# Work instructions
Exclude all pictures, then write out exactly the lines below from the first one through the line with "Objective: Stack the".

=====

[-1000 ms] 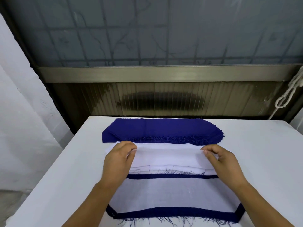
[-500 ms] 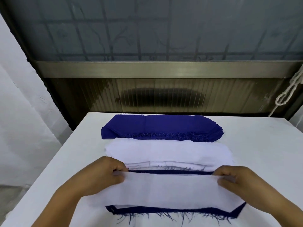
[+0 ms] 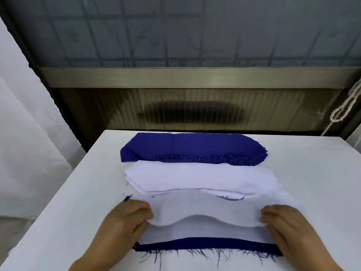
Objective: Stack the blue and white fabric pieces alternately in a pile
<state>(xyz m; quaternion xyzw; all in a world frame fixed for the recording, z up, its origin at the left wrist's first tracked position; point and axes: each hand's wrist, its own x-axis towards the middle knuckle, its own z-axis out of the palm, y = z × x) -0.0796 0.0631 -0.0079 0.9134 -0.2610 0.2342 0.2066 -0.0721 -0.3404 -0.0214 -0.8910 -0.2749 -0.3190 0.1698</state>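
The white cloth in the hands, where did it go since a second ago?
Both hands, left hand and right hand, pinched the white piece off the white stack and pulled it toward the person, over the near mixed pile. They still hold it. The blue stack and the table stayed put.

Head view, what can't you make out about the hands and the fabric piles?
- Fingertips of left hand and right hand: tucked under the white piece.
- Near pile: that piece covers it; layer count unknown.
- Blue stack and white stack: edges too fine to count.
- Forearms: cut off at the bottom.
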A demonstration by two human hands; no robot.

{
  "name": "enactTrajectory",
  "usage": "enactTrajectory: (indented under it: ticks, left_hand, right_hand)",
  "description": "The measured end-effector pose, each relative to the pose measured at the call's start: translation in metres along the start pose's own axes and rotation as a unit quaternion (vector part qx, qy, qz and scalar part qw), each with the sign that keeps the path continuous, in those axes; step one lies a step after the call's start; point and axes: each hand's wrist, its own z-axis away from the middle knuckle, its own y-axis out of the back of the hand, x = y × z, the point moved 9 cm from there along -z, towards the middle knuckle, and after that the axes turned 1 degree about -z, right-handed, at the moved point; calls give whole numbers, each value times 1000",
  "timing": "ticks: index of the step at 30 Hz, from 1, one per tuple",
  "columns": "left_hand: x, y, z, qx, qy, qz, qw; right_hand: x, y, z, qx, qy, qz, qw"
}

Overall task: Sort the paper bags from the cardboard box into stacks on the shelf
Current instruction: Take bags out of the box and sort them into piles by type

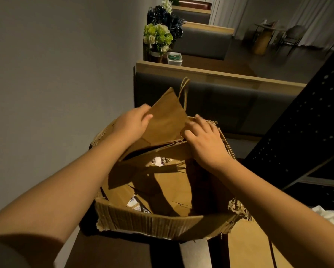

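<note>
Torn, open cardboard box [152,223] with ragged corrugated edges. Flat brown paper bags [174,188] lying loose and overlapping inside the box. One folded brown bag [168,120] tilted up above the box's far edge, twisted handles [183,89] uppermost.

You face a plain grey wall [56,74] on the left | padded booth seats [210,97] with wood-trimmed tops recede far | flower arrangement [158,38] beyond them | pale curtains [307,14] far right | dim warm light

Dark bench seat [108,248] — torn cardboard box [152,223] atop.
</note>
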Motion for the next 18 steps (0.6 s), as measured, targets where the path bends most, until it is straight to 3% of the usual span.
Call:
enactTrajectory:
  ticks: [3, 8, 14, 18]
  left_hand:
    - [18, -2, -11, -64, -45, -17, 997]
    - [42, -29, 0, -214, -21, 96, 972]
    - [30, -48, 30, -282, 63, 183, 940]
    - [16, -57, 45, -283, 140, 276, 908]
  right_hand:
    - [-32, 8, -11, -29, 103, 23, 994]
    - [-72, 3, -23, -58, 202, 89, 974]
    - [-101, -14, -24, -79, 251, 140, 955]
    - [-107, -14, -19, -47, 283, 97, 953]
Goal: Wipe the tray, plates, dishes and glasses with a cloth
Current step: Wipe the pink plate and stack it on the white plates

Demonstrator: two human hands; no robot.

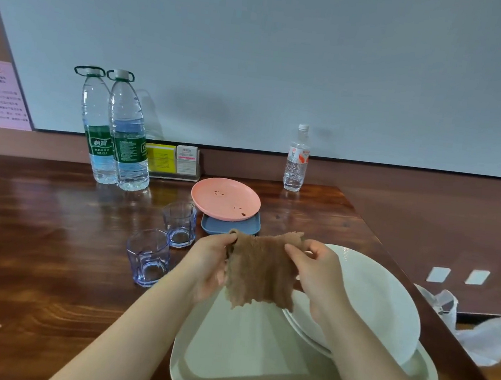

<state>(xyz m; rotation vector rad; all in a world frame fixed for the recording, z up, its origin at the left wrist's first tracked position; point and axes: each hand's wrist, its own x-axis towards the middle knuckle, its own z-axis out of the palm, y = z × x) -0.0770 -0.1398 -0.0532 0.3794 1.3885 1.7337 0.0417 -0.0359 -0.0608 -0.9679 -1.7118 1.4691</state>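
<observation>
While both hands held the brown cloth point(260, 269) stretched in the air at the centre of the frame, the step in hand looked like readying it, spreading or refolding, before a wipe. The left hand point(211, 263) pinched its upper left corner and the right hand point(316, 270) pinched the upper right, so the cloth hung between them, above the near edge of the white plates point(380, 301) stacked on the pale tray point(254, 365) in the lower middle. Just behind the cloth sat a pink plate point(226, 198) bearing brown spots, resting on a blue dish point(230, 228); two bluish glasses point(161, 245) stood left of centre. Next, I judged, one hand would need to bunch the cloth and press it onto a piece while the other steadied that piece.
</observation>
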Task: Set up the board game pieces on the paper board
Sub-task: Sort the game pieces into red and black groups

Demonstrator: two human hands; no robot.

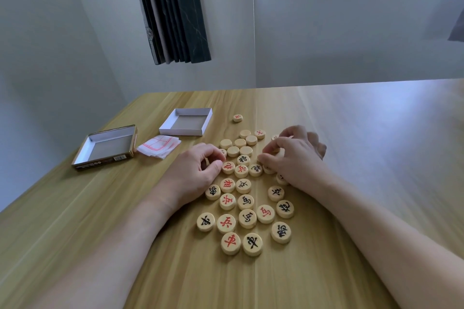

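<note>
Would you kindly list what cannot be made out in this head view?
- Round wooden game pieces under the right hand: covered by its fingers.
- Whatever the left hand pinches: hidden by curled fingers.
- Folded white paper board with red lines: its grid is folded inside.
- Blank-topped wooden pieces: characters face down.

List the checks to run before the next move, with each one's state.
1. Paper board unfolded flat: not ok, it lies folded beside the box lid.
2. Pieces on the board: not ok, all lie on the table.
3. Pieces face up: not ok, several far ones show blank tops.
4. Left hand free: not ok, its fingers pinch a piece.
5. Right hand free: cannot tell, its fingers curl over the pieces.
6. Tray emptied: ok.
</note>
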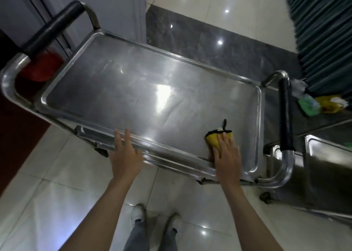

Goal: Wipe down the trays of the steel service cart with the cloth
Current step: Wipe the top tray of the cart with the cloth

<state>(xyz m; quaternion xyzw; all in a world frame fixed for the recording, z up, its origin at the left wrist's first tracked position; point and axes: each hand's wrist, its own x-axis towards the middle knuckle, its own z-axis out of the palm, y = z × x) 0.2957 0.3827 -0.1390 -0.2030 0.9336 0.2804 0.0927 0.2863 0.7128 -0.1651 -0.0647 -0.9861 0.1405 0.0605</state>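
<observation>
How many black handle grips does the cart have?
2: one grip on the far-left handle, one grip on the right handle beside the tray.

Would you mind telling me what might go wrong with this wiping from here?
The cart stands on glossy floor tiles on castors, steadied only by the left hand at the top tray rim, so a hard push may roll it. The right hand presses the yellow cloth flat without gripping it, so it may slip. The far corners may get missed.

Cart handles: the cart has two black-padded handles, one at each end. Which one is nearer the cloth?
The handle at the person's right end. The yellow cloth, pressed under the right hand, lies close to it; the other handle is at the far-left end.
</observation>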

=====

# Result for this exercise
[-1000 ms] 
[-500 ms] 
[+0 ms] 
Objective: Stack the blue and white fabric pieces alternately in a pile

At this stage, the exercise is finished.